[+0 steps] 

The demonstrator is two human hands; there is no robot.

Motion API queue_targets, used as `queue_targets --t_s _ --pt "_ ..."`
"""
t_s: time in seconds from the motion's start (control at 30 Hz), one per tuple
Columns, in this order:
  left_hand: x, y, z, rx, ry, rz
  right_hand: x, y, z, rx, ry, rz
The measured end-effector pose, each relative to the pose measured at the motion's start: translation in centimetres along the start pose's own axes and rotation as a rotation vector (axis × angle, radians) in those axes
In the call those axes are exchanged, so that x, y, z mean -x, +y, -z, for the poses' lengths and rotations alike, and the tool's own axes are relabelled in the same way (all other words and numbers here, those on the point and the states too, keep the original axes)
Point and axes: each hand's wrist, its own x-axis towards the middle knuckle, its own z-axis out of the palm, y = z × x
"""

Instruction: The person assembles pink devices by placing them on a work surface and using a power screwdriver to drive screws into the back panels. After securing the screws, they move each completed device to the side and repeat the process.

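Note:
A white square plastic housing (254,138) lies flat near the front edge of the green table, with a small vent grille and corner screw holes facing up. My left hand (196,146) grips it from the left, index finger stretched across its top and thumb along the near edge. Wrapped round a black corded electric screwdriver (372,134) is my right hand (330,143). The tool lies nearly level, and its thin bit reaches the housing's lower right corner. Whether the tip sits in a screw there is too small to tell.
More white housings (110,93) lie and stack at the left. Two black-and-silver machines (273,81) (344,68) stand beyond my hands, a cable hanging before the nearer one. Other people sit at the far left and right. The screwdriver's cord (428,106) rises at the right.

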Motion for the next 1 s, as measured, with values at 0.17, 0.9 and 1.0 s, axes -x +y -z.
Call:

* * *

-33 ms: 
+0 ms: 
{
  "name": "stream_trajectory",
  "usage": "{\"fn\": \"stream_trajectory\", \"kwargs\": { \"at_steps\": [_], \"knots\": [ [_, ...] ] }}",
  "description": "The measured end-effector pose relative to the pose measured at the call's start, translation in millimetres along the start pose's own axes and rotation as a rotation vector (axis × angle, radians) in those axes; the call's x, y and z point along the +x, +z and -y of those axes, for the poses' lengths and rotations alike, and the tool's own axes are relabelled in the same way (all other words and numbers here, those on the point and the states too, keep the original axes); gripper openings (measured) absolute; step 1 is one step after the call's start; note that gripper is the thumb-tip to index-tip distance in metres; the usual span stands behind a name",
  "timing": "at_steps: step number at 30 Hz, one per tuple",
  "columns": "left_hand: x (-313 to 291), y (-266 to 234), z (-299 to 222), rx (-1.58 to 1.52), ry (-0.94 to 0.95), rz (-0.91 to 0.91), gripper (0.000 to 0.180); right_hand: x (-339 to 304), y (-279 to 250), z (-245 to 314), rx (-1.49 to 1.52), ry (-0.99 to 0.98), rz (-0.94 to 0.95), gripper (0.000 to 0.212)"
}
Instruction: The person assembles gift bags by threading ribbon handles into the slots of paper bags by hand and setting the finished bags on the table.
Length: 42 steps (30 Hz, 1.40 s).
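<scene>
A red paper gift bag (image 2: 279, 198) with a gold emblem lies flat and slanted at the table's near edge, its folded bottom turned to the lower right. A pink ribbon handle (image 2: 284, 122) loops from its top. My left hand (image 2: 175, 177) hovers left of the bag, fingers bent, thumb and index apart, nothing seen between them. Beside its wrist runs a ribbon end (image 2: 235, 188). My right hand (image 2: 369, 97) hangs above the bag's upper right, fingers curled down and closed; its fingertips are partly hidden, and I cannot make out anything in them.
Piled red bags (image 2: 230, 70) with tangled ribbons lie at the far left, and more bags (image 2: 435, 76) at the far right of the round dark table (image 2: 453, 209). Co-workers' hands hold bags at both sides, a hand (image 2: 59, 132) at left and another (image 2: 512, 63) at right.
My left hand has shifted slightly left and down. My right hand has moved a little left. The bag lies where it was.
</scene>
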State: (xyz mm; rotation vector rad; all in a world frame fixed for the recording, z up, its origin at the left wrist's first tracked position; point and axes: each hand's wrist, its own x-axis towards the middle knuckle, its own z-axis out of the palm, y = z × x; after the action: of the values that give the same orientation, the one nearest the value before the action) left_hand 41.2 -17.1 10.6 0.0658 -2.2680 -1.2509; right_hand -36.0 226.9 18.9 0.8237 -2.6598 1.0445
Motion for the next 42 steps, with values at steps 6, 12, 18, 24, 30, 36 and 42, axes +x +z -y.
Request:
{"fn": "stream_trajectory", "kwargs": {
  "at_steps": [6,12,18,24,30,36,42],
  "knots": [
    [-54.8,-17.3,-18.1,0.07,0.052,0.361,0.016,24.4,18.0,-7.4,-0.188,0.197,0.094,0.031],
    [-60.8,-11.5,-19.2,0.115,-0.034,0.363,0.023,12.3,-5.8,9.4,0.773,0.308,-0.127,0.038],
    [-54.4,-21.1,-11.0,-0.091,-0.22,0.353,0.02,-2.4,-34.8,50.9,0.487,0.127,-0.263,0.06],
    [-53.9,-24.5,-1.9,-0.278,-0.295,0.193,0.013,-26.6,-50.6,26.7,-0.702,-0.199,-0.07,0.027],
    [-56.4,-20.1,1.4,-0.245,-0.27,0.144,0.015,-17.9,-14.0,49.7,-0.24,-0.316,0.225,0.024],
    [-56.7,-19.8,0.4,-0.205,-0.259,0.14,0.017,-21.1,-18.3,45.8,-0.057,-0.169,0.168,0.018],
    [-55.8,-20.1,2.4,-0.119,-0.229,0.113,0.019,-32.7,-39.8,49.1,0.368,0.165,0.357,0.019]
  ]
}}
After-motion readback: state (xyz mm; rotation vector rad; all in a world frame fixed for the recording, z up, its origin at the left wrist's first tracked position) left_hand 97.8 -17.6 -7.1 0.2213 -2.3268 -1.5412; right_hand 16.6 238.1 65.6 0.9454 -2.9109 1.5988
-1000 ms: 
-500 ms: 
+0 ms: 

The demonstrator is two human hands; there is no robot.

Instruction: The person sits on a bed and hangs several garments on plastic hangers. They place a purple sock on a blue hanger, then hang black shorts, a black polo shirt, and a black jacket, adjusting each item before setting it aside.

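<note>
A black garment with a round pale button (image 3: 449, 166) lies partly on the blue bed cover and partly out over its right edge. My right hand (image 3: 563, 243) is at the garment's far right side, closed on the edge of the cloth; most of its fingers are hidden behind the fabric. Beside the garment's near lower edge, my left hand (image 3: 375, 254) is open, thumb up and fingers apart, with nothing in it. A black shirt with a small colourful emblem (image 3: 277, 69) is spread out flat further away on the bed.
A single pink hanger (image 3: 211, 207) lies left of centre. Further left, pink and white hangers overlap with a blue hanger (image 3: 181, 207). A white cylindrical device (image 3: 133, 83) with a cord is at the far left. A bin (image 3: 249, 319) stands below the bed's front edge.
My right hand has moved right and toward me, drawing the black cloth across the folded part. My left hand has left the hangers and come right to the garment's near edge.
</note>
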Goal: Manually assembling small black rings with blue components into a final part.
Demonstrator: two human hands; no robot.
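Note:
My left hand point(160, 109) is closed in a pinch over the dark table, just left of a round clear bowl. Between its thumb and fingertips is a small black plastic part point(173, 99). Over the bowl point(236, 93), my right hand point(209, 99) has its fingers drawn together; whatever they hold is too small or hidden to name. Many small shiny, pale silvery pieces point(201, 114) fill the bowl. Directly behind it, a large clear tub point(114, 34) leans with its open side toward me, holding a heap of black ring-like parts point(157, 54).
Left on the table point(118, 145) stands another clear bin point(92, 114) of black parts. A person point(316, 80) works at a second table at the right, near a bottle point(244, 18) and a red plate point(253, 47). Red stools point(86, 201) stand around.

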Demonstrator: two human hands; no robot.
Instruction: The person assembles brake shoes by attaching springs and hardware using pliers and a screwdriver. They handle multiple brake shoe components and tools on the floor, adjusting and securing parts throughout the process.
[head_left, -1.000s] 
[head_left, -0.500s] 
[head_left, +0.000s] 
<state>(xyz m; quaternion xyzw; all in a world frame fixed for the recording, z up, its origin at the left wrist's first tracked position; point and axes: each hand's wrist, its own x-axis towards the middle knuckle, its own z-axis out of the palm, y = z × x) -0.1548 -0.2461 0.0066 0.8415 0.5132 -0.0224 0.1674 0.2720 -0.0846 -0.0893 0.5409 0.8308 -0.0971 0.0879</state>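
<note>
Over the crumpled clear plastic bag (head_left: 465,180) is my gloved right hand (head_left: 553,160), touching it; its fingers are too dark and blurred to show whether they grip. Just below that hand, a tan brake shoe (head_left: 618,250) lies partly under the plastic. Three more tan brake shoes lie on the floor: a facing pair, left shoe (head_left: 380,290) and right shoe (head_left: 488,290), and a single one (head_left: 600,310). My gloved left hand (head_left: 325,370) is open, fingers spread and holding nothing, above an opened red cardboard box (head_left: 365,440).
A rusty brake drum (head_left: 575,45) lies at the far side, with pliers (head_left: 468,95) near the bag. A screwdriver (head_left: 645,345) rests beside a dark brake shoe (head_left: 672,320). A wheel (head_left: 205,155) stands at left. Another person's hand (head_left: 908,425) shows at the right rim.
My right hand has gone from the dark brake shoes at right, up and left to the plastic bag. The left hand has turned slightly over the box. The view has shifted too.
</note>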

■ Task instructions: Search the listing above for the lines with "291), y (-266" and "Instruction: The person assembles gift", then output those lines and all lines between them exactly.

■ Exercise result:
  "columns": "left_hand: x (-313 to 291), y (-266 to 234), z (-299 to 222), rx (-1.58 to 1.52), ry (-0.94 to 0.95), rz (-0.91 to 0.91), gripper (0.000 to 0.180); right_hand: x (-339 to 304), y (-279 to 250), z (-245 to 314), rx (-1.49 to 1.52), ry (-0.99 to 0.98), rz (-0.94 to 0.95), gripper (0.000 to 0.212)"
}
Instruction: The person assembles gift bags by threading ribbon handles into the slots of paper bags by hand and setting the finished bags on the table.

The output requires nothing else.